**Exercise aim:**
The data below should be duplicated in full, unchanged.

=== Begin Enclosure ===

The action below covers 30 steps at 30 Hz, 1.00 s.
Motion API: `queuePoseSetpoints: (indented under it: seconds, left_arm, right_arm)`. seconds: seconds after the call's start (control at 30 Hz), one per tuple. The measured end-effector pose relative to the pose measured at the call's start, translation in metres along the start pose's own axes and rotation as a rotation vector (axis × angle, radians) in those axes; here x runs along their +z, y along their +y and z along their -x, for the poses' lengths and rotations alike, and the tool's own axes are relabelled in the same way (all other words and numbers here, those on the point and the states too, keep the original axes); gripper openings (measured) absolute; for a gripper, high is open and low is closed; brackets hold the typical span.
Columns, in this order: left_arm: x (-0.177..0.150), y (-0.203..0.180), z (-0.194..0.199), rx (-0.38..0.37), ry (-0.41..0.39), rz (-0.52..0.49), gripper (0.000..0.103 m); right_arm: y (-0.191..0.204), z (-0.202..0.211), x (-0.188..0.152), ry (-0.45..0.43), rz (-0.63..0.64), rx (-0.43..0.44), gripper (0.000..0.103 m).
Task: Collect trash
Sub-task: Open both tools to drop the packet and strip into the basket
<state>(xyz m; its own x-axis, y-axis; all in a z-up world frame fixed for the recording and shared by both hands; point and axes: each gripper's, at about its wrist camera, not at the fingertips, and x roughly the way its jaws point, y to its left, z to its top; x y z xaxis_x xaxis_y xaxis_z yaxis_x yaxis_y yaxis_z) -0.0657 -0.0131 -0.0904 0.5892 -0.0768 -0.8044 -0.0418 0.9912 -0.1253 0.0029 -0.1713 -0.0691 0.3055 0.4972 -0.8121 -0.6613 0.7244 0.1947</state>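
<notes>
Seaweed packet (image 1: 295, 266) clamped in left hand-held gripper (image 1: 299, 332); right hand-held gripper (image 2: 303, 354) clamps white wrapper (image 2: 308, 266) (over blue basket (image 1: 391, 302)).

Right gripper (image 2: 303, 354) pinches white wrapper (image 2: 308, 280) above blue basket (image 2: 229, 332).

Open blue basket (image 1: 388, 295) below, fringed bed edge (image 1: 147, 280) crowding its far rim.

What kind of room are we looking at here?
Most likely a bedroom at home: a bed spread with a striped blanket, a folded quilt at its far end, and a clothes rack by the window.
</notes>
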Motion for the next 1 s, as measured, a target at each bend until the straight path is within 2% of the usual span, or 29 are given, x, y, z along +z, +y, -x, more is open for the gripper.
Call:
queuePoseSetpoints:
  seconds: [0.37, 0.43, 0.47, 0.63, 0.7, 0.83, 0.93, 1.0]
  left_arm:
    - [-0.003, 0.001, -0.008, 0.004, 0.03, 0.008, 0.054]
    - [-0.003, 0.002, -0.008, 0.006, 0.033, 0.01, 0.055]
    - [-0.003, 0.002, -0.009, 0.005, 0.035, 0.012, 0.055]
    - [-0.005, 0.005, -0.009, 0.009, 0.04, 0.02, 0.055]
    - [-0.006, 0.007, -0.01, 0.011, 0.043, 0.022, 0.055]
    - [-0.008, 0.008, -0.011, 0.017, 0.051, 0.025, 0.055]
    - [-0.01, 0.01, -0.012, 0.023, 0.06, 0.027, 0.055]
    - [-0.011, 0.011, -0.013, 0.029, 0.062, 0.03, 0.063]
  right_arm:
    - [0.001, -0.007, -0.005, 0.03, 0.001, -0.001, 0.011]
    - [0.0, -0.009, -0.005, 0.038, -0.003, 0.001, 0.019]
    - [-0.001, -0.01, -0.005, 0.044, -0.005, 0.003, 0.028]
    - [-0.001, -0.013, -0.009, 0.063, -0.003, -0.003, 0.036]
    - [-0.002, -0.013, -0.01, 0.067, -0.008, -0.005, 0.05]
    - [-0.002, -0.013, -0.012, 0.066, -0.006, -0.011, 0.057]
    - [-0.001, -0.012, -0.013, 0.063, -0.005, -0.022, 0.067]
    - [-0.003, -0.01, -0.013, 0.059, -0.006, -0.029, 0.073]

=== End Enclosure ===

**Output:**
The action below covers 30 steps at 30 Hz, 1.00 s.
Motion API: `queuePoseSetpoints: (indented under it: seconds, left_arm, right_arm)`. seconds: seconds after the call's start (control at 30 Hz), one per tuple. The measured end-effector pose relative to the pose measured at the call's start, translation in metres along the start pose's own axes and rotation as a rotation vector (axis × angle, radians) in those axes; here x runs along their +z, y along their +y and z along their -x, for the poses' lengths and rotations alike, and the tool's own axes are relabelled in the same way (all other words and numbers here, those on the point and the states too, keep the original axes); gripper openings (measured) absolute; for a gripper, high is open and low is closed; brackets hold the typical span.
Columns, in this order: left_arm: x (-0.177..0.150), y (-0.203..0.180), z (-0.194..0.199), rx (-0.38..0.37), ry (-0.41..0.39), rz (-0.52..0.49), gripper (0.000..0.103 m); right_arm: y (-0.191..0.204), z (-0.202..0.211), x (-0.188..0.152), ry (-0.45..0.43), rz (-0.63..0.64), rx (-0.43..0.44), gripper (0.000..0.103 m).
Task: Collect trash
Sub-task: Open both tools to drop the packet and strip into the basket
<state>(xyz m; its own x-axis, y-axis; all in a z-up world frame fixed for the recording and shared by both hands; point and axes: each gripper's, at about its wrist camera, not at the fingertips, and x roughly the way its jaws point, y to its left, z to its top; x y z xaxis_x xaxis_y xaxis_z yaxis_x yaxis_y yaxis_z) -0.0657 -0.0131 -0.0904 0.5892 -0.0768 -0.8044 -0.0418 0.9912 -0.1253 0.0029 -0.1713 -0.0691 0.3055 0.4972 -0.8121 -0.6613 0.7244 0.1947</state>
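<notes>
Seaweed packet (image 1: 295, 266) clamped in left hand-held gripper (image 1: 299, 332); right hand-held gripper (image 2: 303, 354) clamps white wrapper (image 2: 308, 266) (over blue basket (image 1: 391, 302)).

Right gripper (image 2: 303, 354) pinches white wrapper (image 2: 308, 280) above blue basket (image 2: 229, 332).

Open blue basket (image 1: 388, 295) below, fringed bed edge (image 1: 147, 280) crowding its far rim.

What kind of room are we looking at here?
Most likely a bedroom at home: a bed spread with a striped blanket, a folded quilt at its far end, and a clothes rack by the window.
</notes>
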Motion for the next 1 s, as measured, a target at each bend until the straight path is within 2% of the usual span, or 29 are given, x, y, z along +z, +y, -x, more is open for the gripper.
Call:
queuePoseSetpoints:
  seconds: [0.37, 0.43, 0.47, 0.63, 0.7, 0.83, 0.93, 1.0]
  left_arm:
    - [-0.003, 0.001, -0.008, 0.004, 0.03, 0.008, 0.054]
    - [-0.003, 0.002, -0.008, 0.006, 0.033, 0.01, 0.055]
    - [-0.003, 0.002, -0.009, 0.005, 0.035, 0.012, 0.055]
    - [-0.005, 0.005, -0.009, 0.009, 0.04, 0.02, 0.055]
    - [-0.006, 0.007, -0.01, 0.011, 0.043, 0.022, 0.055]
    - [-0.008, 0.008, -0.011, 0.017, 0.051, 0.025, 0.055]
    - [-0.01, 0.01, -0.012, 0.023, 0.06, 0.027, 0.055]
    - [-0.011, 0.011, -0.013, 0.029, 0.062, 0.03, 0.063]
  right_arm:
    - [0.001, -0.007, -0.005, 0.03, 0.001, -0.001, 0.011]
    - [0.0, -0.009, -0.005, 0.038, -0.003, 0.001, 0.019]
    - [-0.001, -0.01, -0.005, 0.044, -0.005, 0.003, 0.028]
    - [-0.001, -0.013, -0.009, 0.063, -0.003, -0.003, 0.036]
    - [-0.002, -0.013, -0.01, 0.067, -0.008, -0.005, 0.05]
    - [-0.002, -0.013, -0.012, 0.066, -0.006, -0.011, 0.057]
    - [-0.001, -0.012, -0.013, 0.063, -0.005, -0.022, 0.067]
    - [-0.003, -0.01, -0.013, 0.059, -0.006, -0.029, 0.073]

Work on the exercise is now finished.